Airline crisis sends prices into pleasant descent
Airlines are locked in stiff competition, the likes of which have never been seen before - and especially not during the high summer season. El Al and Issta launched their latest bid yesterday, unique in the annals of the aviation industry - buy one ticket, get one free. For the next month customers who buy a ticket to the Far East, the U.S. or South America will get a free ticket to their choice of one of four four European destinations: Prague, Budapest, Bucharest and Sofia. The tickets may be used until February 2010.
The global economic crisis combined with a huge excess supply are the main causes for the insane airlines price war, says the chief executive of British Airways in Israel, Yael Katan, and her local counterparts concur.
Incoming tourism plummeted 22% early this year compared to the same period in 2008 (January-May). Passenger traffic at Ben Gurion International Airport shrank to about 814,000 passengers in May, down 15% from May of last year, and airline traffic fell 8%, to 6,773 takeoffs and landings in the same period.

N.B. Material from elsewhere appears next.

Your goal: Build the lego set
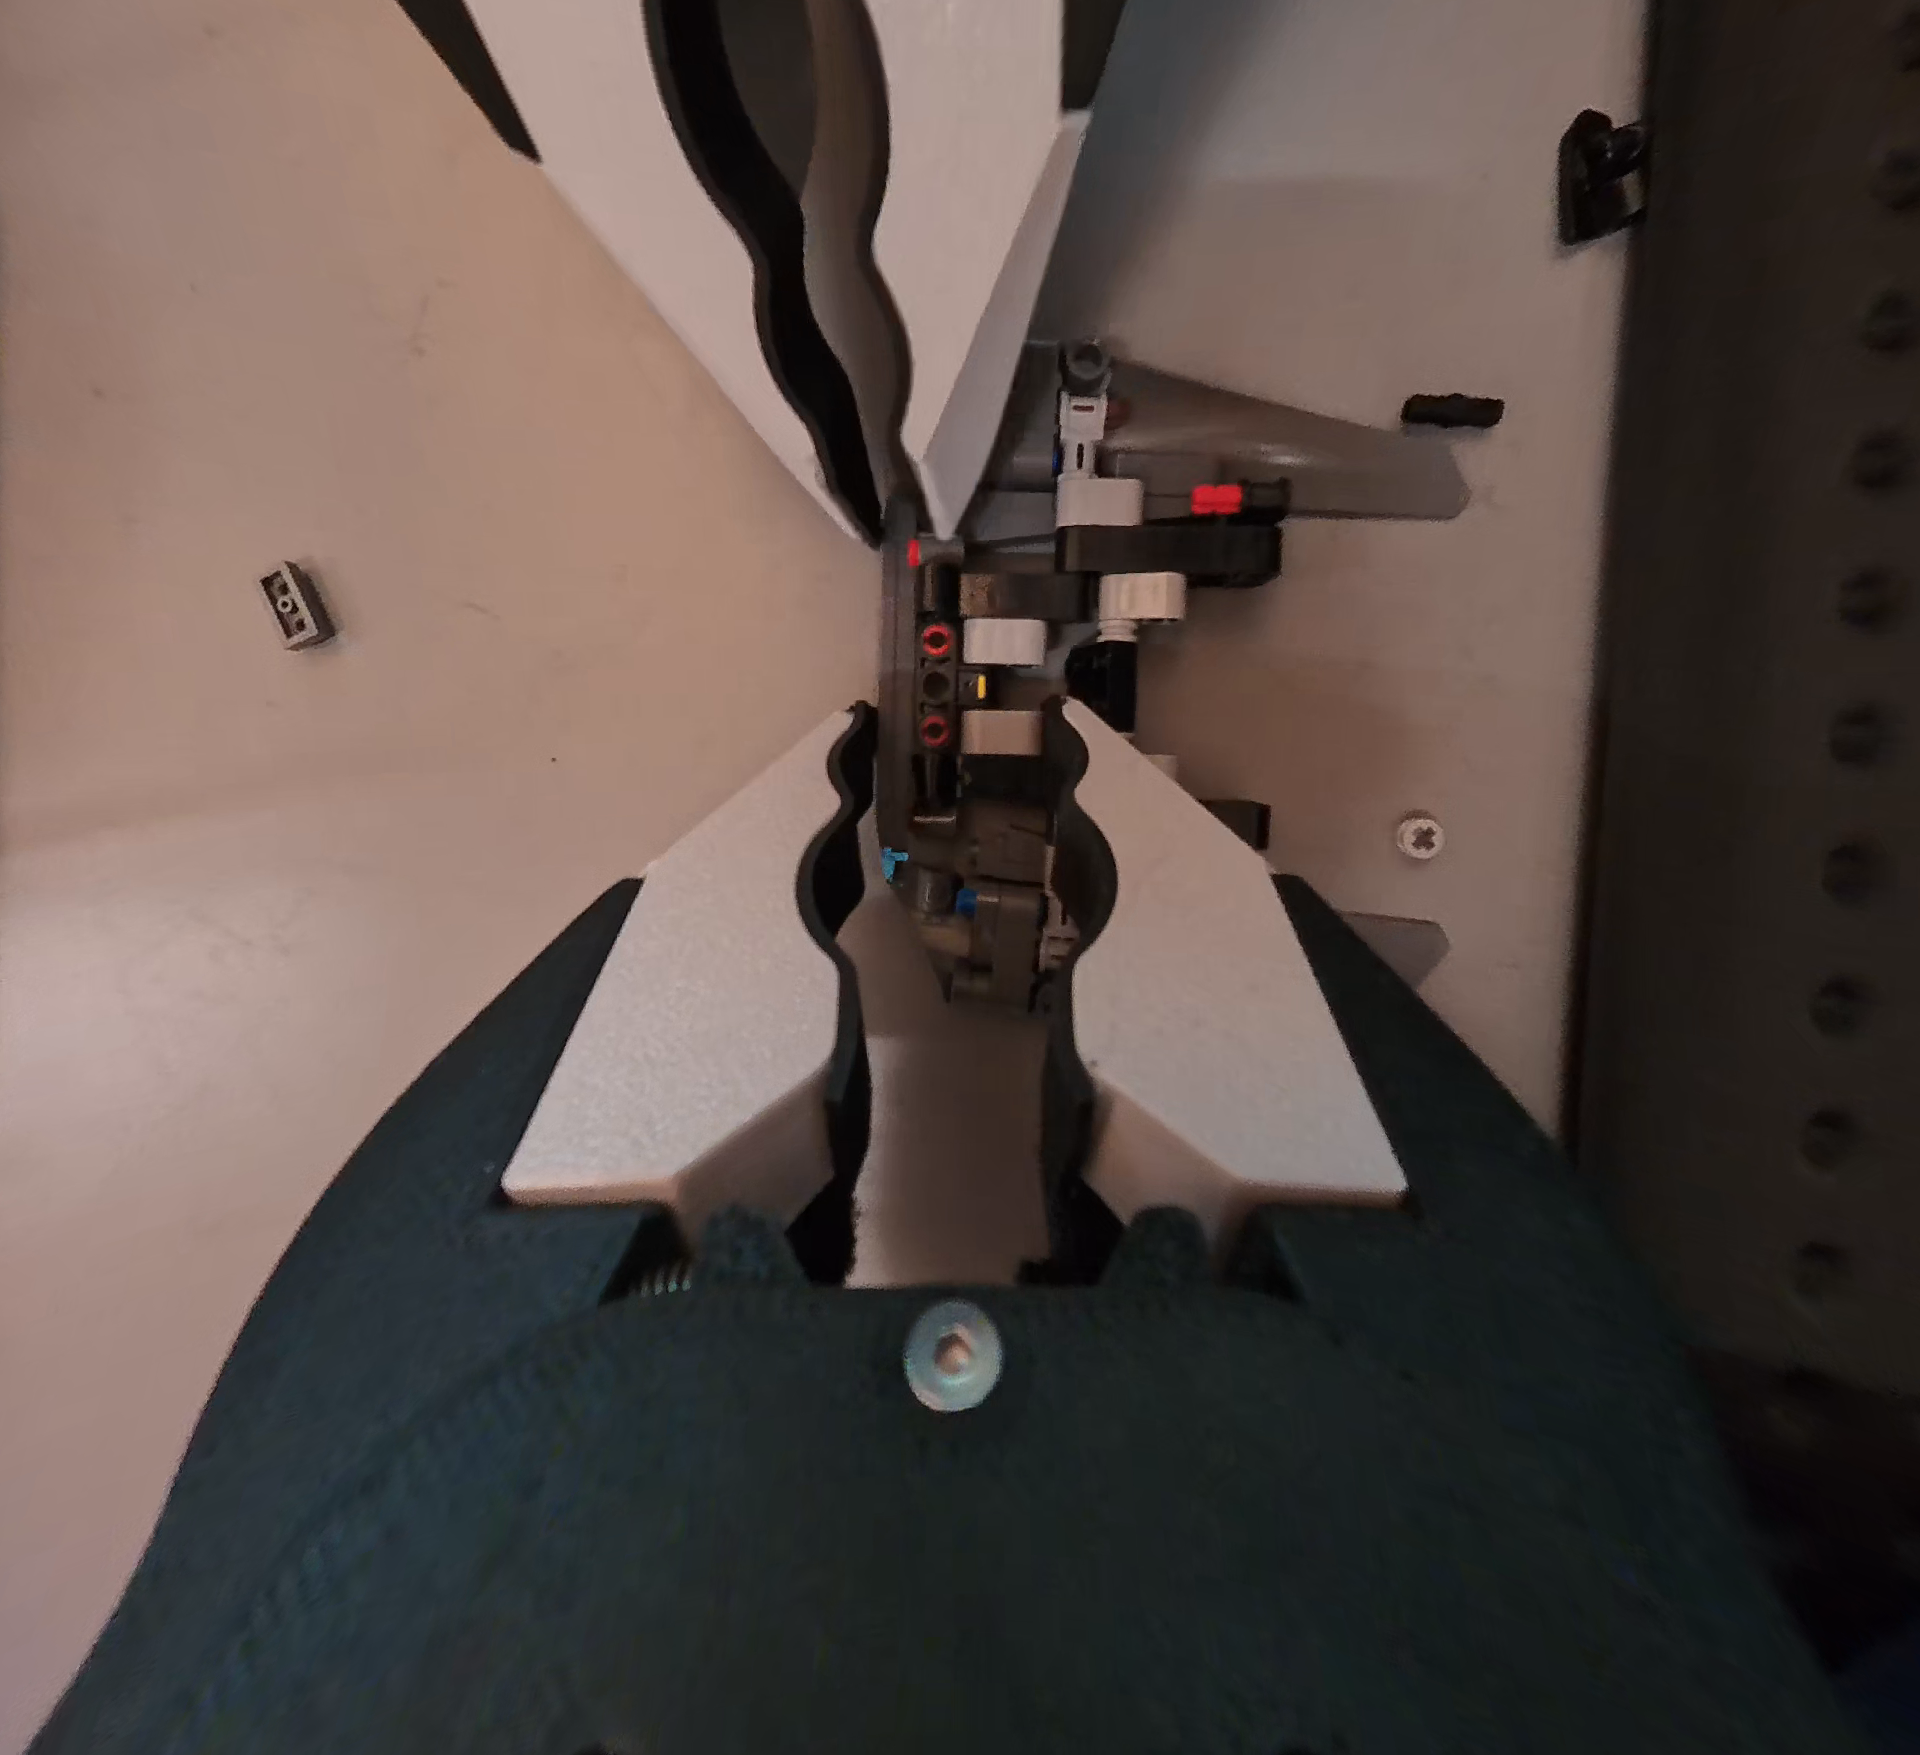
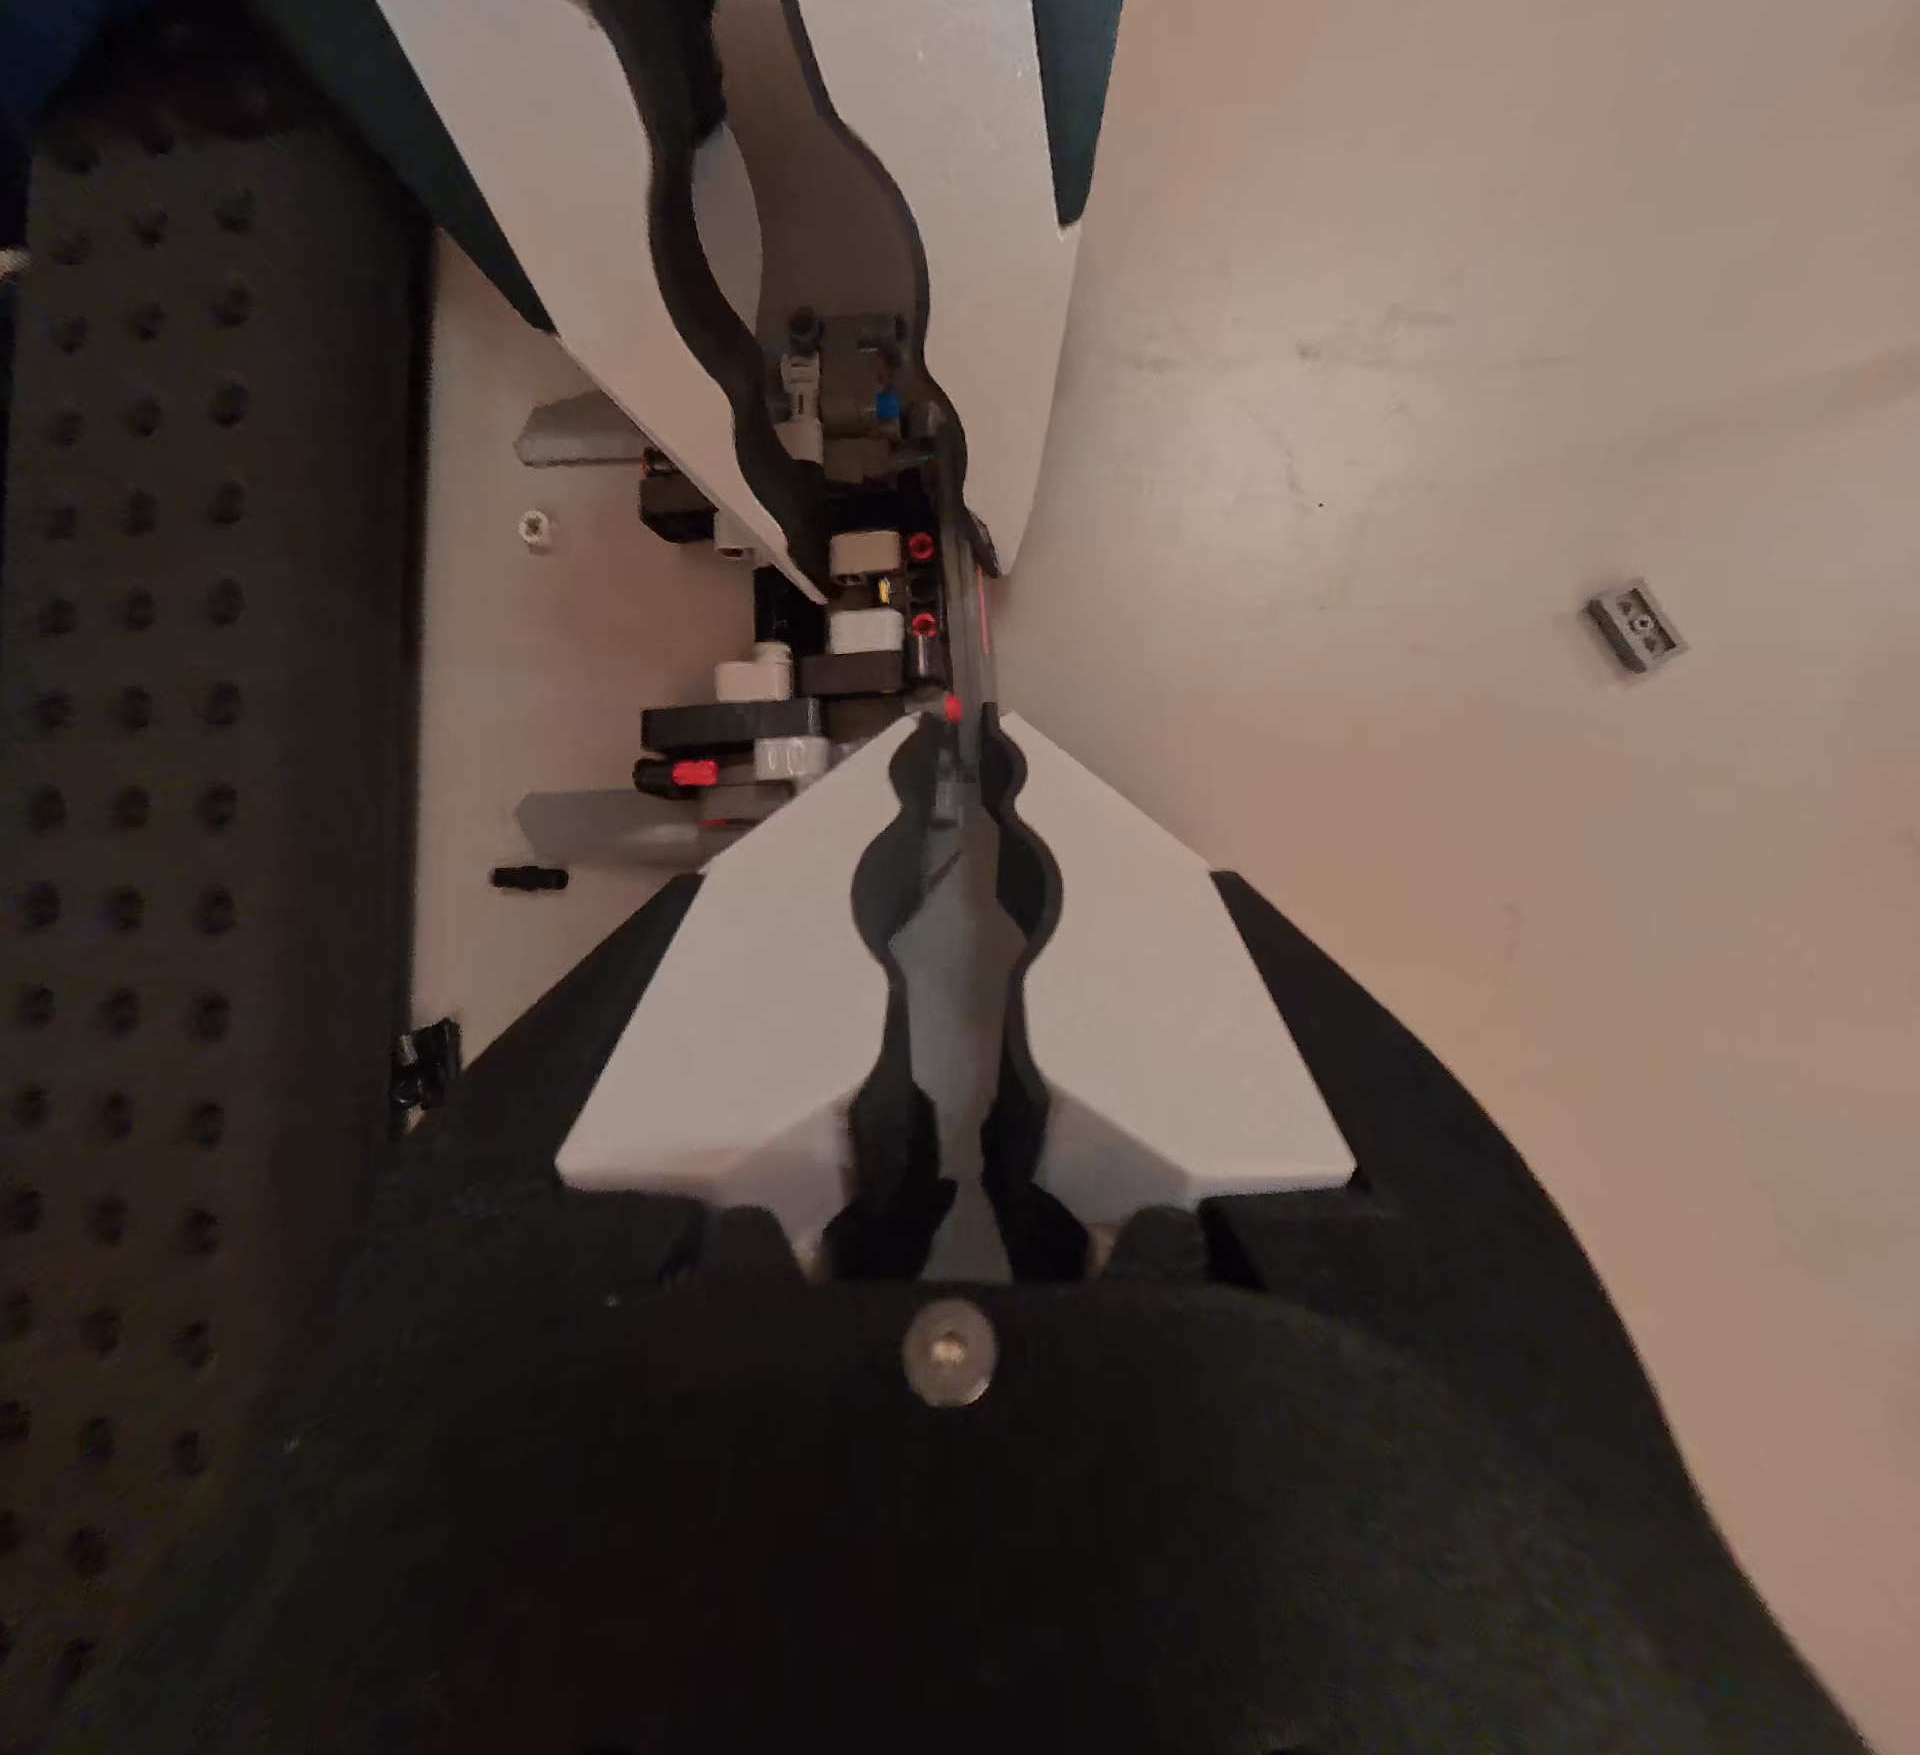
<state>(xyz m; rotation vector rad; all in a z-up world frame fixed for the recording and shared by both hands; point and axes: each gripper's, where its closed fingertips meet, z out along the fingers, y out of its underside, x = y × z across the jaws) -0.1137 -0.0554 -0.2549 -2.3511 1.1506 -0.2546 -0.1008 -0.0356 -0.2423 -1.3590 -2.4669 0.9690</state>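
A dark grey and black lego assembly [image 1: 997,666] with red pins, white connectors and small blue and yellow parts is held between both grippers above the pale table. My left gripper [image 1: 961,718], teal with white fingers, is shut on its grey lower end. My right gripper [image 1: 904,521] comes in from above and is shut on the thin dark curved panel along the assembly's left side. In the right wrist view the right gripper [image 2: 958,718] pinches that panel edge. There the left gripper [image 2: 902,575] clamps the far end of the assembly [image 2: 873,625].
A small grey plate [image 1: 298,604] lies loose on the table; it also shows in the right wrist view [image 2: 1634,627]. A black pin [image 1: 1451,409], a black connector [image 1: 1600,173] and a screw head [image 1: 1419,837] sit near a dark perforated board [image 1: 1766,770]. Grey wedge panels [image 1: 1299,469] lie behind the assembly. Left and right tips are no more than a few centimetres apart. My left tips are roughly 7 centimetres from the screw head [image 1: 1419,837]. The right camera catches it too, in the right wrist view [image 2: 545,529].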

"To date British Airways prices have remained nearly on par with its competitors. I've now decided to lower prices, for a simple reason - it is important to me that our customers remain loyal," Katan said. Falling incoming tourism and the global economic crisis, which is responsible for a drop in the number of business trips, are to blame for the intensifying competition among airlines, according to the general manager of Austrian Airlines in Tel Aviv, Eli Messer.
Losses in the airline industry added up to some $9 billion in 2008 - double its original estimates, according to the International Air Transport Association (IATA), an industry trade group of airlines. IATA forecasts that losses in March 2009 will total $4.7 billion. In addition, the renewed increase in fuel prices have had a particularly heavy impact on airline revenues. IATA estimates that that the number of airline passengers in 2009 will shrink 8% compared to 2008, and demand for cargo air shipment will fall 17%.
The head of the Israel branch of the International Air Transport Association, Kobi Zussman, says that airlines operating in Israel will see a 30%-40% fall in revenues compared to last summer, up from earlier estimates of 20%-30%. Israeli airlines and foreign airlines that operate in Israel are suffering from the same crisis affecting the global airline sector, Zussman notes.
"The trend that began last summer, with the sharp increase in the price of fuel, had an extremely negative impact on the performance of airlines operating in the Israeli market." Zussman adds. "All airlines are suffering a sharp decrease in demand, particularly demand for the airlines' luxury class seats," he said.
Tourism Minister Stas Misezhnikov, who left yesterday on his first trip to Russia on official business, promised that the Tourism Ministry would continue its focused and intensive marketing efforts worldwide aimed at alleviating the sharp drop in incoming tourism and criticized treasury plans to impose VAT on foreign tourists.
"The Finance Ministry's withdrawal of its plan to levy VAT on incoming tourists is absolutely necessary to prevent the collapse of the tourism industry and layoffs of thousands of workers," Misezhnikov said.
An analysis of traffic at Ben Gurion Airport for May indicates that El Al handled 280,500 passengers - down 11.6% from May of last year. Arkia hosted 20.5% fewer customers, and Israir suffered a 34.2% decrease from May 2008, mainly due to the cancelation of its regular route to New York. Although the U.S. was the most popular destination, the number of passengers nevertheless dropped by 21.2% compared to May of last year. The number of passengers to Turkey, the sixth most popular destination, plunged 45.8% compared to May 2008.
El Al and Issta aren't the only companies vying for custom to and from Israel. Yesterday British Airways cut the price of tickets from Israel to London this summer by a whopping 36% compared to the prevailing rate last summer. The starting price of a ticket to London will be $497, with business-class seats going for $1,410.
Customers are being offered fringe benefits as well as discounts on their tickets. Delta Airlines announced yesterday that the airline will offer a free AAA (American Automobile Association) benefits ticket to any passenger flying from Israel in business class, or anyone buying two tourist-class tickets. As of yesterday European-based Swiss, Lufthansa and Austrian Airlines are also offering special discounts to customers flying out of Israel. El Al is offering upgrades in exchange for frequent flyer "Matmid" points. And as of Tuesday, El Al has partnered up with Fattal Hotels for the next 15 days, each offering customers a discount of $100 on products of the other. Swiss offers round-trip tickets for departure until the end of the year from Ben-Gurion via Zurich to New York, Boston, Chicago, Miami, Philadelphia or Los Angeles for $2,529, for sale until the end of June. Lufthansa tickets to Munich from Ben-Gurion are going for $399, while a variety of European destinations, including Paris, Barcelona, Madrid, Amsterdam, Brussels and Milan will cost $499. Children get a 33% discount. Austrian Airlines in Isarel published its price list of special discounts for young travelers and students, who will be able fly to Bangkok for $980 and to New Delhi for $901.